(Listed entries Opens)
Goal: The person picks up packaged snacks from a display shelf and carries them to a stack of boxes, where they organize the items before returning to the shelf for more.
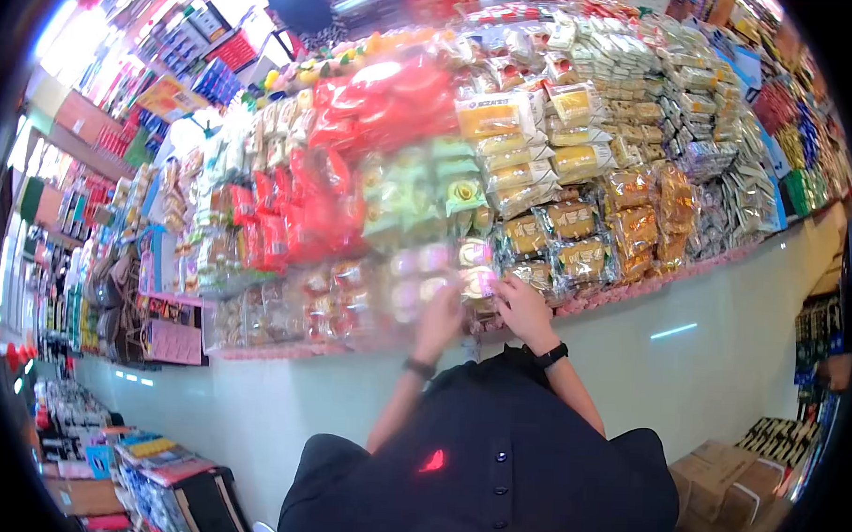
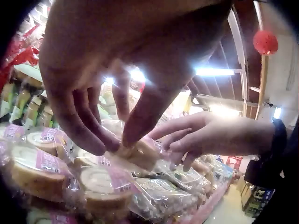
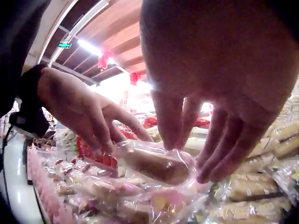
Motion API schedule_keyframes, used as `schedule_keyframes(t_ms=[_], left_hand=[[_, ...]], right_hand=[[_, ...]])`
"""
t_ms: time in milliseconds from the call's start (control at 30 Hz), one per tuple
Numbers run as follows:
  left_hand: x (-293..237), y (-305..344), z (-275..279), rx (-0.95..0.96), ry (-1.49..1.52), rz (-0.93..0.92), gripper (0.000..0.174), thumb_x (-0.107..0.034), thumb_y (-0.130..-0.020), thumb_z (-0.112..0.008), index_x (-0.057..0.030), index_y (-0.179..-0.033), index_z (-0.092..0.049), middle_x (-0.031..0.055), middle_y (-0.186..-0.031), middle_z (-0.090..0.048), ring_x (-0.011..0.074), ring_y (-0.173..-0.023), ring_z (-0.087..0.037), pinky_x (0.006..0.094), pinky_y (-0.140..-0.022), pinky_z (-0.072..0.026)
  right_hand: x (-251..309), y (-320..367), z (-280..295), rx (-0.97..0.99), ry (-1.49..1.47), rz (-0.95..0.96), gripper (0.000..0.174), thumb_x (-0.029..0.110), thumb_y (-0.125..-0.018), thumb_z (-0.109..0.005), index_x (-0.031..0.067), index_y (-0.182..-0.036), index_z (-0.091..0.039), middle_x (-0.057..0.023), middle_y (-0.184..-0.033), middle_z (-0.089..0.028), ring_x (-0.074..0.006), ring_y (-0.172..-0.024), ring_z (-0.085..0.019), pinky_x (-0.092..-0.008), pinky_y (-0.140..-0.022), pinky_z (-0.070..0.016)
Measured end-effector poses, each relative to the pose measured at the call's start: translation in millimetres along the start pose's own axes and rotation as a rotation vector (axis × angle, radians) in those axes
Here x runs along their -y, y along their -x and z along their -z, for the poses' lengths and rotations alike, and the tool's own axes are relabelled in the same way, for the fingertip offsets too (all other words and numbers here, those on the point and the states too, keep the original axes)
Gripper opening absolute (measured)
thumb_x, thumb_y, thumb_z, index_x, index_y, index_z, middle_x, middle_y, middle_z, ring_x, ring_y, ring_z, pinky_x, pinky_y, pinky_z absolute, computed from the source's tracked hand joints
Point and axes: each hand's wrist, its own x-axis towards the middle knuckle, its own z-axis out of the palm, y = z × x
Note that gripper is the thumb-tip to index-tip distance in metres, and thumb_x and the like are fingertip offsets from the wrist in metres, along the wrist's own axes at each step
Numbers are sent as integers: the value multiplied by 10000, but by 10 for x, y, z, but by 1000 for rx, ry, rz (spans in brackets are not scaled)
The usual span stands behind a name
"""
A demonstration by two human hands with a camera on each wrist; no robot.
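Note:
A clear-wrapped round cake (image 1: pixel 477 283) with a pink label lies between both hands at the front of the display. In the left wrist view, the left hand (image 2: pixel 117 60) pinches one end of a clear packet (image 2: pixel 140 159) with thumb and fingers. The right hand (image 2: pixel 210 135) has its fingers at the packet's other end. Seen from the right wrist, the right hand (image 3: pixel 219 84) grips the right end of the packet (image 3: pixel 156 165), its thumb and fingers curled down round the wrapper. The left hand (image 3: pixel 88 112) touches the opposite end. The left hand (image 1: pixel 440 321) is blurred in the head view.
Rows of similar pink-labelled cakes (image 2: pixel 39 170) surround the packet. Behind stand green packs (image 1: pixel 463 194), red packs (image 1: pixel 306 201) and yellow packs (image 1: pixel 497 118). Brown-wrapped packs (image 1: pixel 576 257) lie to the right. A pink trim (image 1: pixel 631 296) runs along the display's front edge. Cardboard boxes (image 1: pixel 719 478) stand at lower right.

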Motion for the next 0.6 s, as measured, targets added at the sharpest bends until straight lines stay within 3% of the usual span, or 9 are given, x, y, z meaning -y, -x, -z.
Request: schedule_keyframes(t_ms=[167,200,367,400,533,600], left_hand=[[58,-371,190,76,13,-76,523,6,-856,-529,-72,-1370,-579,208,-1269,-636,383,-1177,-607,467,-980,-485],[267,-460,-8,-98,-37,-212,526,11,-836,-539,-63,-1354,-593,197,-1221,-641,378,-1103,-625,465,-925,-500],[412,-714,168,4,25,-204,540,8,-829,-577,-59,-1365,-594,189,-1155,-631,343,-1050,-623,409,-908,-504],[433,-748,148,31,30,-194,543,8,-831,-586,-59,-1370,-592,190,-1154,-627,337,-1058,-620,397,-915,-503],[557,-923,63,133,172,-171,547,17,-860,-585,-48,-1403,-562,197,-1238,-604,321,-1147,-602,386,-993,-491],[519,-949,43,91,323,-203,412,-37,-866,-559,1,-1272,-616,217,-1127,-636,361,-1039,-612,432,-934,-488]], right_hand=[[20,-285,-447,-219,41,7,319,147,-885,-637,98,-1200,-652,-122,-1157,-622,-337,-1058,-630,-429,-864,-537],[23,-312,-469,-219,74,-35,331,143,-880,-635,95,-1207,-645,-125,-1170,-619,-342,-1073,-623,-432,-878,-534],[45,-481,-677,-301,106,-87,409,121,-853,-621,90,-1260,-606,-154,-1267,-596,-369,-1152,-585,-456,-941,-516],[56,-485,-682,-270,99,-104,478,113,-834,-618,99,-1311,-583,-173,-1355,-559,-383,-1175,-572,-467,-949,-514],[156,-537,-673,-227,108,-173,597,110,-812,-637,101,-1400,-531,-175,-1473,-470,-390,-1189,-562,-469,-976,-508],[131,-560,-711,-214,142,-187,618,103,-809,-640,103,-1415,-516,-174,-1491,-448,-392,-1198,-556,-468,-981,-507]])
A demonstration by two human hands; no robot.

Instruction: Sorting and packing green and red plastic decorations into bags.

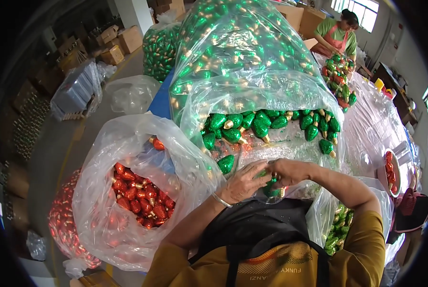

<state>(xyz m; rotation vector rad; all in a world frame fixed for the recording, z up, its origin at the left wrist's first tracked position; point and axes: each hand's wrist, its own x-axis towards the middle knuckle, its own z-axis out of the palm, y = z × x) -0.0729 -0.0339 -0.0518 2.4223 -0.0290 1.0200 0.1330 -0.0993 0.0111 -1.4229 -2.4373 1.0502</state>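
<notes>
Close in front of my body, both hands meet at the near edge of the plastic-covered table. My right hand [289,171] is closed, its fingers curled at the top of a green glittery bulb-shaped ornament [271,187] with a gold cap. The fingers of my left hand [245,182] press together against the right fingertips; whatever they pinch is hidden. A single green ornament [226,164] lies just beyond my left hand. More green ornaments [260,125] spill from the mouth of a huge clear plastic bag [238,48] on the table.
To my left stands an open clear bag [99,167] of red ornaments [144,198]. Another bag of green ornaments [338,227] sits beside my right arm. A white tub [398,179] holds red pieces at the right. Across the table, a person [339,36] handles clustered ornaments [339,79].
</notes>
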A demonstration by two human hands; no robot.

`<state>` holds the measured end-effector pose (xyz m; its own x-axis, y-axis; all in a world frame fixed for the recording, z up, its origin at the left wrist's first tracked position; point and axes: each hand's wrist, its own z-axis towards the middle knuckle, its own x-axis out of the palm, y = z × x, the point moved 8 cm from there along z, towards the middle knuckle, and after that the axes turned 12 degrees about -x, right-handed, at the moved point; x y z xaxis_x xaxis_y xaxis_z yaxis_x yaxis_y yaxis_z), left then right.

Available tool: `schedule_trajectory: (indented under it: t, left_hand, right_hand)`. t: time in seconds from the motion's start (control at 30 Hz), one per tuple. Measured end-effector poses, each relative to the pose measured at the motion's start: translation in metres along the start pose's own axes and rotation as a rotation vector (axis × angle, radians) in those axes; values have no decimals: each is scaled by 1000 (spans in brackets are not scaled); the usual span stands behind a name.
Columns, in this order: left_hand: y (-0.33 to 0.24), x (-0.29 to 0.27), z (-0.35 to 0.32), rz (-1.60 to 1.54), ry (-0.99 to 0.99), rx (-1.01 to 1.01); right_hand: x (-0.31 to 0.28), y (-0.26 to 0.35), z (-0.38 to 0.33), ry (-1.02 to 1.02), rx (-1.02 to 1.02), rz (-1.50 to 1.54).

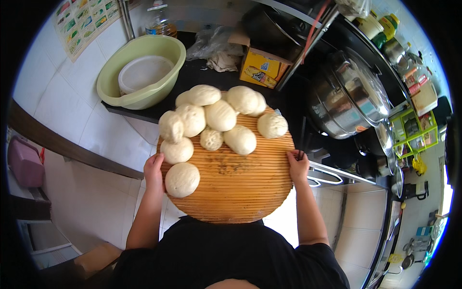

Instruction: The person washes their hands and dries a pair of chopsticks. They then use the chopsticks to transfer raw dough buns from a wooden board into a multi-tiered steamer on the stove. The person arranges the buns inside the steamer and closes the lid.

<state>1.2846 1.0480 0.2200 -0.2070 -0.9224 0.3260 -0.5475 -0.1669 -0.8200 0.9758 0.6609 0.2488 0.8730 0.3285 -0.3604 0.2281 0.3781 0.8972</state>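
A round board of thin wooden slats [236, 185] is held level in front of my body. My left hand [154, 169] grips its left edge, fingers closed, beside a pale steamed bun [182, 179]. On the opposite edge my right hand [299, 167] is closed on the board too. Thin dark sticks, apparently chopsticks [302, 135], rise from that same hand. Several more buns [221, 115] crowd the far half, some stacked or leaning on each other. One bun [272, 125] sits apart at the far right. Dark marks show on the slats near the middle.
Beyond the board, a black counter bears a light green basin [175, 58] with a white round container [145, 72], plastic bags [211, 43] and a yellow carton [263, 65]. A large metal steamer pot [349, 96] stands at the right, below a shelf of bottles.
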Motion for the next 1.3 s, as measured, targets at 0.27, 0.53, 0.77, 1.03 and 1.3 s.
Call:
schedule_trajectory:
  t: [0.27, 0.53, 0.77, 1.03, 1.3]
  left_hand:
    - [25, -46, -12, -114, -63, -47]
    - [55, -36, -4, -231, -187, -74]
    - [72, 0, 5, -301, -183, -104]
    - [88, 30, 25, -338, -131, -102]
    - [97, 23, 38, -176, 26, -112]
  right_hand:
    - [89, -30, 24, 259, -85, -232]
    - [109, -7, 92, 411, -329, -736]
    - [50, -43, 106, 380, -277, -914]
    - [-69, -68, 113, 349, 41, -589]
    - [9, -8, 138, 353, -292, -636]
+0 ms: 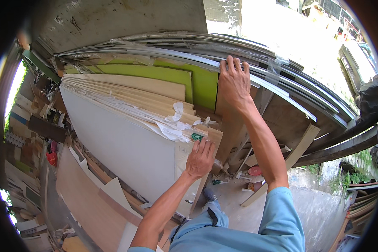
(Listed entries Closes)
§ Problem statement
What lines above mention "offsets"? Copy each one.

§ Reply
Here x runs along their -y, y along their -x and z along their -z, for the poses' lengths and rotations alike, and the tool's own axes are relabelled in the same way, for the fingertip offsets too (all other words and numbers here, those on the point and the states too, keep the original axes)
Note that gripper is the thumb-tip to index-tip distance in metres, and thumb_x and the like are fingertip offsets from the wrist in metres, along the wrist's own axes at each step

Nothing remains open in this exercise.